_BRIEF_
Where a line below holds the string "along", that line goes into the answer.

_Records from a dataset_
Segment Open

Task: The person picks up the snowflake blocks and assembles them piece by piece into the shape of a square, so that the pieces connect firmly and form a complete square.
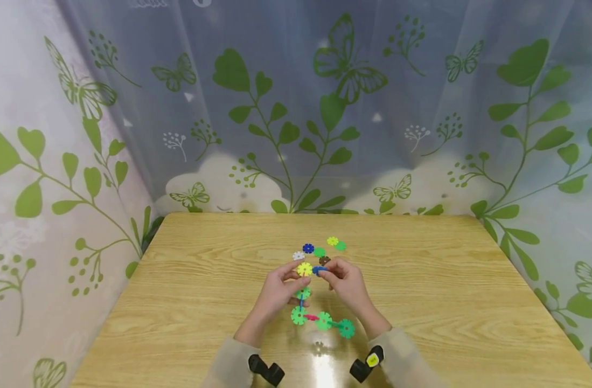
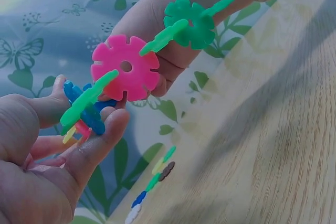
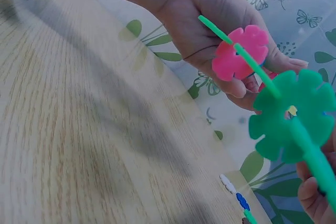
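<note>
My left hand (image 1: 275, 293) holds a chain of notched plastic snowflake discs, its fingers around the upper end near a yellow disc (image 1: 304, 269). Below the hand the chain bends right, through a light green disc (image 1: 299, 316), an edge-on pink disc (image 1: 312, 317) and another light green disc (image 1: 324, 321), to a darker green disc (image 1: 346, 328). A blue disc (image 1: 318, 269), edge-on, is pinched by my right hand (image 1: 348, 284) close beside the yellow one. Whether those two touch cannot be told. In the left wrist view, a pink disc (image 2: 126, 67) partly covers the far hand.
Loose discs lie on the wooden table (image 1: 203, 291) beyond the hands: white (image 1: 298, 256), dark blue (image 1: 308, 248), green (image 1: 319, 252), brown (image 1: 324, 261), yellow (image 1: 332, 241) and another green (image 1: 341, 246). A leaf-patterned curtain (image 1: 296, 134) hangs behind the table.
</note>
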The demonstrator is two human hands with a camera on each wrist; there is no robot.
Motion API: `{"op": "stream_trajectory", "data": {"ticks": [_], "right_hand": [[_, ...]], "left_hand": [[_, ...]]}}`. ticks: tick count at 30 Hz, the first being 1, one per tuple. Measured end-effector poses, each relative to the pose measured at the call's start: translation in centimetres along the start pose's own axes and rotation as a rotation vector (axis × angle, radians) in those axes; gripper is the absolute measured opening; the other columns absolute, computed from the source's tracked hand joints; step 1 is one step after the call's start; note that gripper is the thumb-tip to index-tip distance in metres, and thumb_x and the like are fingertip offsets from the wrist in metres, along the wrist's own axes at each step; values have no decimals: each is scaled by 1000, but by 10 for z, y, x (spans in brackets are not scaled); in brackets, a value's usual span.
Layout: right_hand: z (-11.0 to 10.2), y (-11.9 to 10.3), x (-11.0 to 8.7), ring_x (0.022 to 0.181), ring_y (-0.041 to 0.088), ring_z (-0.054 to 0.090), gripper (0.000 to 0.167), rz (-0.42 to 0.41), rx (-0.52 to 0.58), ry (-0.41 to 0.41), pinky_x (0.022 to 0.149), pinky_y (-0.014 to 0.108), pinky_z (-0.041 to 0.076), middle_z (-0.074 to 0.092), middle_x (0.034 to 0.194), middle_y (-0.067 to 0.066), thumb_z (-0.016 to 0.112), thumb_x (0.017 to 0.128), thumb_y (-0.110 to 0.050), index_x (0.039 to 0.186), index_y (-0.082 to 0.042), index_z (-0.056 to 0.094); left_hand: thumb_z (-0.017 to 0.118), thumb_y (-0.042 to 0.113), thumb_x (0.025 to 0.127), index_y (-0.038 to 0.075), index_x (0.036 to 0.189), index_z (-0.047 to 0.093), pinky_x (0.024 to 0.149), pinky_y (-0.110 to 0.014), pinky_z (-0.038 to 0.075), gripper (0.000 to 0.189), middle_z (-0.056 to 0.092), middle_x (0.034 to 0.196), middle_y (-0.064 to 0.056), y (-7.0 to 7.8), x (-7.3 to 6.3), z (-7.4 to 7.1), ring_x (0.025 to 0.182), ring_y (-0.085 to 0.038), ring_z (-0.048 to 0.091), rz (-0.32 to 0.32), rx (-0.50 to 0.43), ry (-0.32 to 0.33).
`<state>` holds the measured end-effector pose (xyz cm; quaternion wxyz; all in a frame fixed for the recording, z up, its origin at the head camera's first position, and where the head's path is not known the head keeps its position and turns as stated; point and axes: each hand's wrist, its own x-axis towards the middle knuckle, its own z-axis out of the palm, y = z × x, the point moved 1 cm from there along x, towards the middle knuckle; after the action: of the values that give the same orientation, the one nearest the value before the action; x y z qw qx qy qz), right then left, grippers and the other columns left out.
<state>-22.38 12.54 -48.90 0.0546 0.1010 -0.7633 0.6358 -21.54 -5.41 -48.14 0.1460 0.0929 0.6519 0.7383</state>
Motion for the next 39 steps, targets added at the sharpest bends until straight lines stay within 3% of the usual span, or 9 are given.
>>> {"op": "stream_trajectory", "data": {"ticks": [5, 10, 15, 19, 23, 27, 34, 39], "right_hand": [[1, 0, 0, 57, 28, 49, 9, -29, -35, 13, 48, 26, 46, 60, 71, 5, 66, 86, -8, 79, -6, 62], [3, -2, 0, 55, 31, 49, 11, -48, -64, 4, 47, 18, 41, 59, 71, 15, 67, 84, -3, 75, -4, 61], [5, -19, -3, 57, 39, 49, 12, -83, -55, -17, 47, 17, 38, 56, 69, 24, 65, 83, 5, 73, 4, 59], [7, -30, -6, 58, 43, 49, 13, -102, -40, -11, 47, 15, 37, 54, 67, 26, 63, 82, 10, 72, 8, 56], [8, -28, -5, 55, 30, 53, 12, -84, 30, -2, 47, 15, 38, 56, 70, 26, 63, 81, 13, 72, 11, 56], [9, -25, -3, 56, 18, 53, 9, -71, 83, -11, 49, 16, 41, 57, 72, 24, 62, 81, 13, 73, 12, 57], [9, -27, -2, 59, 29, 54, 7, -55, 28, -77, 53, 24, 47, 57, 74, 27, 62, 85, 6, 81, 9, 58], [8, -30, -2, 63, 28, 53, 6, -39, -36, -101, 54, 20, 44, 58, 76, 21, 64, 87, -3, 85, 3, 62]], "left_hand": [[66, 13, 88, 8, 138, 44, 65, -52, 55, 55, 53, 98, -14, -10, 5, -1, 65, -33, 65, -1, 16, 16], [66, 14, 87, 7, 139, 42, 66, -53, 54, 57, 52, 103, -16, -12, 5, 1, 65, -34, 65, 12, 26, -1], [63, 15, 89, 7, 141, 38, 66, -54, 54, 58, 49, 114, -20, -11, 4, 0, 67, -29, 66, 29, 33, -22], [61, 16, 91, 6, 142, 35, 67, -56, 52, 58, 43, 132, -25, -9, 4, 1, 70, -32, 66, 39, 38, -42], [60, 17, 91, 7, 142, 35, 65, -52, 54, 58, 32, 143, -23, -7, 3, 2, 72, -38, 65, 44, 65, -43], [60, 15, 92, 7, 142, 34, 64, -50, 56, 57, 38, 138, -25, -5, 1, 1, 73, -33, 66, 37, 84, -32], [59, 12, 93, 4, 141, 38, 70, -57, 53, 53, 50, 119, -22, 12, -7, 3, 71, -20, 65, 20, 38, -15], [58, 14, 94, 4, 139, 41, 70, -55, 53, 50, 53, 112, -23, 21, -10, 6, 69, -16, 64, 6, 28, 4]]}}
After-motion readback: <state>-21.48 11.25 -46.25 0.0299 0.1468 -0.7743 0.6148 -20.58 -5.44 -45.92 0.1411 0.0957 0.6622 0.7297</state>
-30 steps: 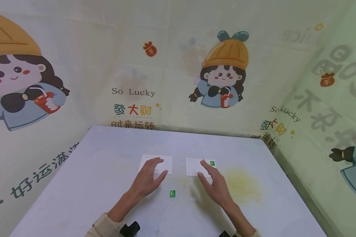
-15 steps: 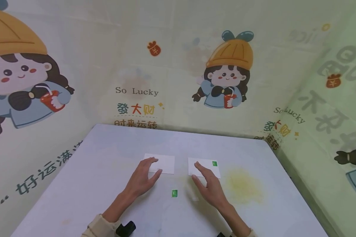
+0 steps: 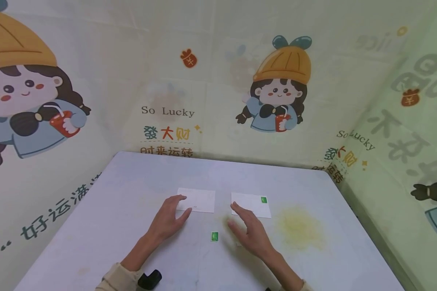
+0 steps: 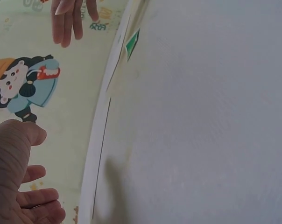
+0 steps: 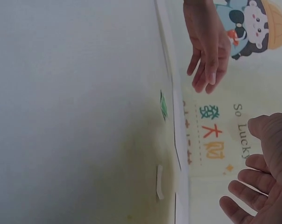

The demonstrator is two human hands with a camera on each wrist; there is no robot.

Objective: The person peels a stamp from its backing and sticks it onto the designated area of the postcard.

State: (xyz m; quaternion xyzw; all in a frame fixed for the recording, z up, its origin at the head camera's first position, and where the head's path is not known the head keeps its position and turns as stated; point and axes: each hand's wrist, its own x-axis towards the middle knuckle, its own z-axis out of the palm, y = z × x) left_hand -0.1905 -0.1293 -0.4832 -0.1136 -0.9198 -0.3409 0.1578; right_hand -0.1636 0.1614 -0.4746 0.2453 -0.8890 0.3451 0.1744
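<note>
Two white envelope-like paper rectangles lie side by side on the table. My left hand (image 3: pixel 167 218) hovers at the lower left corner of the left white rectangle (image 3: pixel 201 201), fingers loose and holding nothing. The right white rectangle (image 3: pixel 253 204) bears a green stamp (image 3: pixel 264 199) in its upper right corner. My right hand (image 3: pixel 253 234), also holding nothing, is over its near left edge. Between the hands lies a loose green stamp (image 3: pixel 214 236) with a pale border, seen edge-on in the right wrist view. A small white paper slip (image 5: pixel 159 182) lies by the right hand.
The white table (image 3: pixel 138 178) has a yellow stain (image 3: pixel 300 228) at right. Behind it hangs a cloth backdrop (image 3: pixel 218 97) printed with cartoon figures and lettering. A black wrist device (image 3: pixel 150 279) sits by the left sleeve (image 3: pixel 120 277).
Both hands have drifted left in the head view, the left one away from the left rectangle's middle. The right rectangle's stamp is now fully uncovered by the right hand. The papers look unmoved on the table.
</note>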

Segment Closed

_ANSWER BOX_
Motion API: `{"op": "stream_trajectory", "data": {"ticks": [_], "right_hand": [[_, ...]], "left_hand": [[_, ...]]}}`. ticks: tick count at 30 Hz, the first being 1, one per tuple. Measured end-effector poses, each relative to the pose measured at the call's start: translation in centimetres along the start pose's own axes and rotation as a rotation vector (axis × angle, radians) in those axes; gripper is the absolute measured opening; the other columns absolute, computed from the source's tracked hand joints; step 1 is one step after the call's start; note that gripper is the thumb-tip to index-tip distance in metres, and thumb_x and the like are fingertip offsets from the wrist in metres, along the wrist's own axes at each step; values have no decimals: each is scaled by 1000, but by 10 for z, y, x (spans in brackets are not scaled); in brackets, a value's usual span.
`<state>` holds the measured end-effector pose (xyz cm; quaternion wxyz; all in a frame fixed for the recording, z up, its origin at the head camera's first position, and where the head's path is not known the head keeps its position and turns as stated; point and axes: each hand's wrist, its own x-axis towards the middle knuckle, its own z-axis out of the palm, y = z × x, the point moved 1 cm from there along x, towards the middle knuckle; after the action: of the values that give the same orientation, the one nearest the value before the action; x y z qw qx qy qz), right then left, grippers and the other columns left out.

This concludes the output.